Bordetella pertussis’e ait varsayımsal dış zar proteini D (BopD), varsayımsal dış zar proteini N (BopN), Lösin/İzolösin/Valin bağlanma proteini (LivJ) ve Tip 2 fimbriya (Fim2)’nin rekombinant olarak ifade edilmesi

Abstract

Boğmaca, gram-negatif Bordetella pertussis bakterisinin etken olduğu, akut, oldukça bulaşıcı bir solunum yolu hastalığıdır. Şiddetli, kasılmalı ve uzun süreli öksürük boğmacanın en tipik belirtisidir. En çok yeni doğanlarda görülen bu hastalığın bu yaş grubunda ölümle sonuçlanabildiği de bilinmektedir. Bu çalışmada, ileride aşı geliştirme araştırmalarında kullanılmak üzere, daha önce immünojenik olduğu bilinen Lösin/ İzolösin/ Valin bağlanma proteini, Tip 2 fimbriya (Fim2) ve B. pertussis’in patojenitesinde önemli yer tutan Tip3 salgılama sisteminin (TTSS) elemanları olan varsayımsal dış zar proteini D (BopD) ve varsayımsal dış zar proteini N (BopN) rekombinant olarak eksprese edilmiştir. Proteinlere ait olan gen bölgeleri ilk olarak bir klonlama vektörü olan pGEM®-T Easy vektörüne klonlanmış ve E. coli DH5α hücrelerine transforme edilmiş, ardından pET-28a(+) ekspresyon vektörüne atılarak E. coli BL21(DE3)’de ekspresyonları yapılmıştır. Ekspresyonları yapılan proteinler His-tag kolonları kullanılarak saflaştırılmıştır.

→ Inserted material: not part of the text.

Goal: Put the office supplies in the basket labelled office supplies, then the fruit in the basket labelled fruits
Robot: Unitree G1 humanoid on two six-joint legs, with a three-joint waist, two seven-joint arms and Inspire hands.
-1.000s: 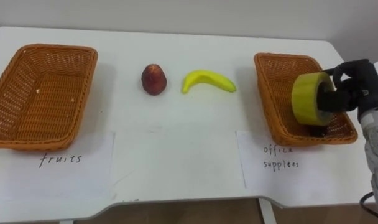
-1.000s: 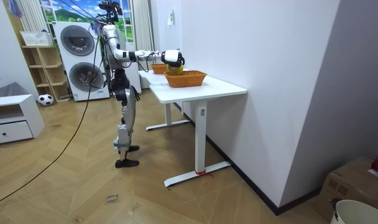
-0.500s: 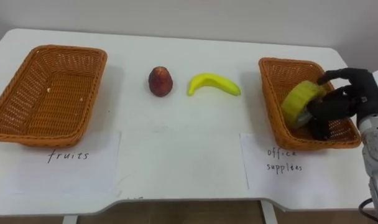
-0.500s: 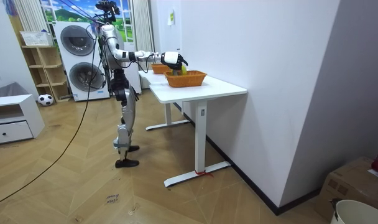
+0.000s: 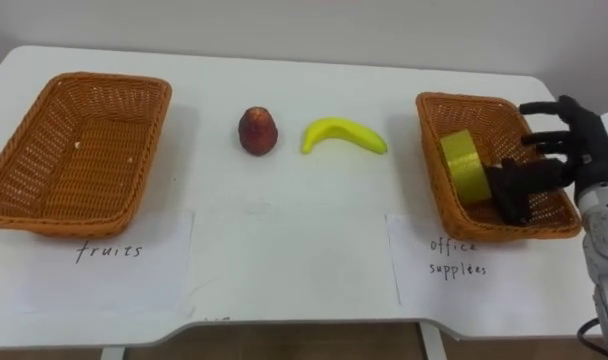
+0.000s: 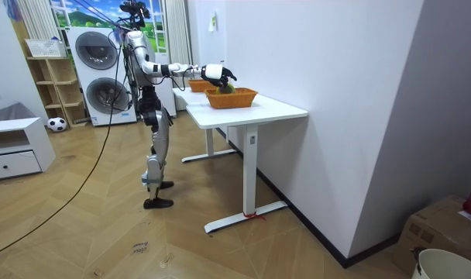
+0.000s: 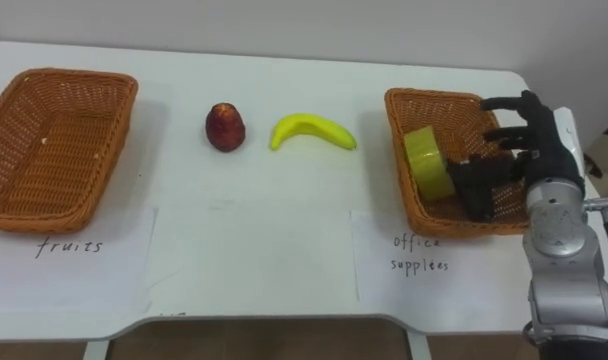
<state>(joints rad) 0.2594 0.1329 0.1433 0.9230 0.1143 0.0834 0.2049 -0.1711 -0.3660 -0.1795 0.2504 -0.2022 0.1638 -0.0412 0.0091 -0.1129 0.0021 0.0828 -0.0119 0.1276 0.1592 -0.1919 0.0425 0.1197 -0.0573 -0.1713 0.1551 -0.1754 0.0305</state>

Whooping cough (pertussis) is a contagious upper respiratory tract infection primary causative agent of which is gram-negative coccobacillus Bordetella pertussis. This disease, which may be fatal especially in infants, is characterized by repeated, violent coughing spasms caused by infection and may results in death. In this study, selected immunogenic proteins, namely Leucin/Isoleucin/Valin binding protein (LivJ), Fimbria type 2 (Fim2) and members of Type 3 Secretion System (TTSS) Putative Outer Protein D (BopD) and Putative Outer Protein N (BopN) expressed recombinantly. Genes of selected proteins were first cloned into pGEM®-T Easy vector and transformed to into E. coli DH5α cells, then cloned into the expression vector pET-28a(+) and transformed into E. coli BL21(DE3) cells to express the proteins. Expressed proteins were also purified by using His-tag columns. The molecular weights of the expressed BopD and Fim2 proteins were higher than expected on SDS-PAGE. Leakage was observed during BopD and BopN protein expression. Recombinant expression of these proteins, which take place in pathogenicity, is really important because of their potential as a vaccine candidate. After detection the protective capacity of these proteins, it might be possible to use them in combinations or as fusions in vaccine development studies.